Skip the pictures, and retype the data below in full, exactly.
——————
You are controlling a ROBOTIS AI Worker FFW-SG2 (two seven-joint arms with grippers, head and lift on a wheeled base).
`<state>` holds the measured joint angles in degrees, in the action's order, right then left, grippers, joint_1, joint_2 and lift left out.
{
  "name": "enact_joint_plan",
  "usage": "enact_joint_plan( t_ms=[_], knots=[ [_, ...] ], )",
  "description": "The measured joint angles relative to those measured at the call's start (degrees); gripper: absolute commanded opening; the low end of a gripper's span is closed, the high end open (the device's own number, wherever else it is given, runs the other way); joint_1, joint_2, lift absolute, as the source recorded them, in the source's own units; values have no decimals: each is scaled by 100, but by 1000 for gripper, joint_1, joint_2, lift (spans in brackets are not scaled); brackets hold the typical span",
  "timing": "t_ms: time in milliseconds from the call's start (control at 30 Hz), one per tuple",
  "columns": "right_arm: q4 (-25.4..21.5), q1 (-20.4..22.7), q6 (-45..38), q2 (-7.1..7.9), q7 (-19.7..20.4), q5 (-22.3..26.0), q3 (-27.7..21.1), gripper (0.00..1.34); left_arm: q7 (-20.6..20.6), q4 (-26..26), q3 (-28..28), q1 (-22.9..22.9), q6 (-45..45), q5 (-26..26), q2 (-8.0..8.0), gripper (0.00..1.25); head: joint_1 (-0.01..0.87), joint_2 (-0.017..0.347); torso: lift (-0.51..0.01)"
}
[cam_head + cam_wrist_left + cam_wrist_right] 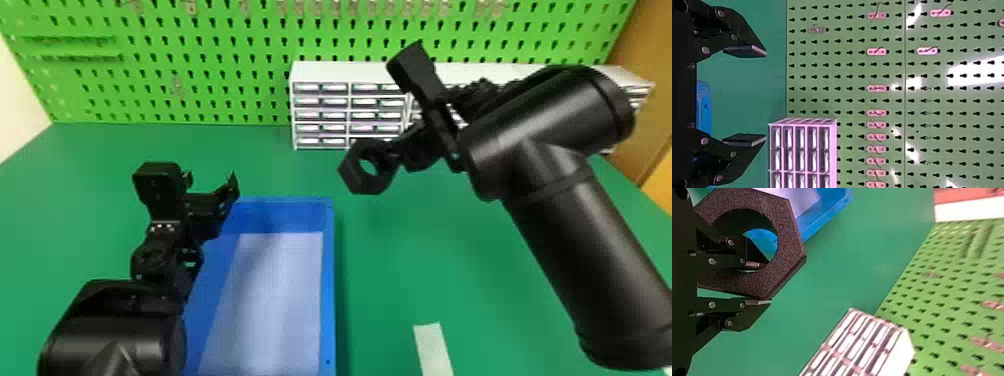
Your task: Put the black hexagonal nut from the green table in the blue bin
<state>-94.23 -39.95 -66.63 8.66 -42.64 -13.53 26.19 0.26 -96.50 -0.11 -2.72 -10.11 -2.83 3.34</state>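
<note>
The right gripper (761, 283) is pinching the nut (352, 176) above the table (400, 275); placement in the bin (328, 280) is remaining. The left gripper (766, 96) is hanging, fingers spread.

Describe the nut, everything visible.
The black hexagonal nut is thick, with flat sides, a wide round hole and a matte, grainy face, possibly plastic. The right gripper clamps its wall, one finger in the hole, the other against an outer side. It hangs tilted over the green table, right of the blue bin.

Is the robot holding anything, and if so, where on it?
The right gripper grips the black hexagonal nut by one side of its ring, one finger inside the hole.
</note>
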Motion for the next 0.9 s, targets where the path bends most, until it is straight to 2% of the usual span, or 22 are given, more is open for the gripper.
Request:
enact_joint_plan(
  t_ms=[233,467,900],
  knots=[
    [86,-95,424,-27,887,1056,354,281,0,0,8,7,0,2,0,762,686,51,-96],
    [157,-151,866,108,1719,1956,882,281,0,0,62,23,0,5,0,762,686,51,-96],
    [412,-423,1401,369,2338,3149,1961,281,0,0,95,33,0,28,28,762,686,51,-96]
  ],
)
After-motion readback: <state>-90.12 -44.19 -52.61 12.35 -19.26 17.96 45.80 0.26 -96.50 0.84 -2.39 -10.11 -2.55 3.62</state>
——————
## EXERCISE RESPONSE
You are controlling a ROBOTIS AI Worker FFW-SG2 (two seven-joint arms with grippers, head and lift on a wheeled base).
`<state>` holds the measured joint angles in degrees, in the action's order, right then left, grippers, joint_1, joint_2 and lift left out.
{
  "name": "enact_joint_plan",
  "usage": "enact_joint_plan( t_ms=[_], knots=[ [_, ...] ], )",
  "description": "The measured joint angles relative to those measured at the call's start (degrees); gripper: absolute commanded opening; the low end of a gripper's span is closed, the high end open (the device's own number, wherever else it is given, runs the other way); joint_1, joint_2, lift absolute, as the source recorded them, in the source's own units; values have no decimals: each is scaled by 100, but by 1000 for gripper, joint_1, joint_2, lift (spans in brackets are not scaled); brackets hold the typical span",
  "timing": "t_ms: time in milliseconds from the call's start (control at 30 Hz), one per tuple",
  "columns": "right_arm: q4 (-25.4..21.5), q1 (-20.4..22.7), q6 (-45..38), q2 (-7.1..7.9), q7 (-19.7..20.4), q5 (-22.3..26.0), q3 (-27.7..21.1), gripper (0.00..1.34); left_arm: q7 (-20.6..20.6), q4 (-26..26), q3 (-28..28), q1 (-22.9..22.9), q6 (-45..45), q5 (-26..26), q2 (-8.0..8.0), gripper (0.00..1.25); head: joint_1 (-0.01..0.87), joint_2 (-0.017..0.347); torso: lift (-0.51..0.01)"
}
[cam_head + cam_wrist_left + cam_wrist_right] 
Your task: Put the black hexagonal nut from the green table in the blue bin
<state>-94.23 -39.95 -66.63 8.66 -42.64 -13.53 26.19 0.26 -96.50 -0.11 -2.72 -10.11 -2.83 3.34</state>
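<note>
The right gripper (761, 283) is pinching the nut (352, 176) above the table (400, 275); placement in the bin (328, 280) is remaining. The left gripper (766, 96) is hanging, fingers spread.

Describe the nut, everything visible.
The black hexagonal nut is thick, with flat sides, a wide round hole and a matte, grainy face, possibly plastic. The right gripper clamps its wall, one finger in the hole, the other against an outer side. It hangs tilted over the green table, right of the blue bin.

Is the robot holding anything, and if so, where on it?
The right gripper grips the black hexagonal nut by one side of its ring, one finger inside the hole.
</note>
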Motion for the next 0.9 s, targets where the path bends most, until it is straight to 2% of the usual span, or 22 are given, more is open for the gripper.
Request:
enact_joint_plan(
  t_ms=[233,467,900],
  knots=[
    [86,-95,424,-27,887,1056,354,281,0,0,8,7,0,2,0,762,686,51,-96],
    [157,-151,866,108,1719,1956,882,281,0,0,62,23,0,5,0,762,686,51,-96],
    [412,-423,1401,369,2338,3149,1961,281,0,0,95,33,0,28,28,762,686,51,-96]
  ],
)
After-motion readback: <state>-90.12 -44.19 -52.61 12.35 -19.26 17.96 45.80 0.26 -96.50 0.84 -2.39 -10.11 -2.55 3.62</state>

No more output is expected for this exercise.